The fact is that the situation of Syria has become too complicated, too militarized on all sides for us sensibly to wish the victory of either side. No human or fictional hero will resolve this one. Perhaps those well groomed Sunday school kids in Switzerland were closer to the mark after all. Too many times in the history of Lebanon and the region, we have put our hope in human super heroes and every single time we were disappointed. Too many times we have put our hope in revolution and popular uprising, and nearly every time this has ended up more like a coup leading to the next season of dictatorship, rather than as a true “peoples’ Spring.” Could this be why Jesus said that “all who draw the sword will die by the sword” (Matthew 26:52)?

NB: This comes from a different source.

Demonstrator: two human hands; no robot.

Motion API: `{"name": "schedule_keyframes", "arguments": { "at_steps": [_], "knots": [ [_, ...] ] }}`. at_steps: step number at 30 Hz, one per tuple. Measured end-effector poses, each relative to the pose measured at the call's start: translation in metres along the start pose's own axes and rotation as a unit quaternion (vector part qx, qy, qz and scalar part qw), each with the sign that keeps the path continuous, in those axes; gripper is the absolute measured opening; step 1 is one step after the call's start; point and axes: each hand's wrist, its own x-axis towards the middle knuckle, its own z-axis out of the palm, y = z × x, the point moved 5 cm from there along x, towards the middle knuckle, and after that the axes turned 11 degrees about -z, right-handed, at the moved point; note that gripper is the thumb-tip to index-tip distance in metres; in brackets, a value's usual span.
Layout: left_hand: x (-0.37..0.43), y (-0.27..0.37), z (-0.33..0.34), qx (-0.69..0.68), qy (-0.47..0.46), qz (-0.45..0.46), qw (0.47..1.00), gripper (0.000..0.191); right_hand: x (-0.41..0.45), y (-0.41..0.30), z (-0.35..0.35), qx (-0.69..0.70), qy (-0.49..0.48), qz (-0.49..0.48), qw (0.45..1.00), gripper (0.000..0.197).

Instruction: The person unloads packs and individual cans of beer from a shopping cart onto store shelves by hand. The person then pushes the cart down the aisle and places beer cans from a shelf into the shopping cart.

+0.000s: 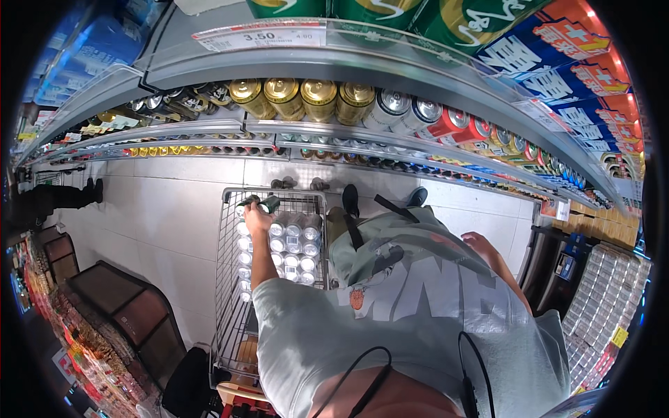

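My left hand (257, 218) reaches into the far end of a wire shopping cart (226, 251) on my left. Its fingers close around a dark green can (251, 199), and a second green can (269, 202) stands right beside it. Below the hand, shrink-wrapped packs of silver-topped cans (292, 243) fill much of the cart. A row of cans (244, 258) runs along its left side, partly hidden by my forearm. My right hand (476, 243) hangs at my right side, apart from everything, with nothing visible in it.
Store shelves (366, 68) with gold-topped cans (319, 99) and green packs (376, 21) rise ahead. A person's dark-clothed legs (57, 197) are at far left. Display bins (120, 308) stand behind the cart. Stacked cans (601, 308) are on the right. Tiled floor (177, 209) lies between.
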Motion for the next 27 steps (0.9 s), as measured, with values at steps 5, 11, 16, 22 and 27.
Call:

Is that why he encouraged us to “give to Caesar what is Caesar’s and to God what is God’s” (Mark 12:17)? Clearly Jesus is not inviting us with such words to give up our duties as citizens that serve our country or that participate in voting and paying taxes. We are to contribute courageously and faithfully to building a good and just society. But I do believe he is discouraging us from supporting armed uprisings or from taking up human heroes. The revolution of Jesus is self-giving and other-affirming; its participants are invited to embrace suffering upon themselves rather than inflicting it upon others. As we enter this new year of 2013, we may want to consider that Jesus may be the hero worth following and that his way may be the best route to real change.

2 Comments

  1. Sheila Coult says:

    Thanks for sharing this, Arthur. I was very interested in what it has to say. In particular, I have to admit that sometimes a country does indeed need a dictator to “unify” it (probably uniting its population against him!) as the only solution to problems that have been allowed to develop to such a level that its very existence as a country is threatened. Also, that such a regime may “cure” a problem in the short-term but inevitably creates a whole host of other problems that again, need fixing. Unforch, too often the choosing of one religious leader against another with a substantial following can lead to further conflict. When I was active in the Scout movement I firmly believed that if only every nation adopted their idea: “We are all brothers” there would be an end to wars. Unforch, even brothers don’t always like each other…… Now I can only answer “Don’t know!”

  2. Evelyne Accad says:

    Great article, I cried reading it, the sensitivity about such important issues comes through beautifully, the author feels so much with the plight of the refugees he does not even think it appropriate to take his own children to play in the snow, isn’t that the true message of Christ?
    The complexities of the political situation and the impossibility to take sides also come out forcefully and explains how intricate and difficult it is to engage in this tragedy outside of a real compassionate spirit that can only settle in through a close life with the real Saviour of this world.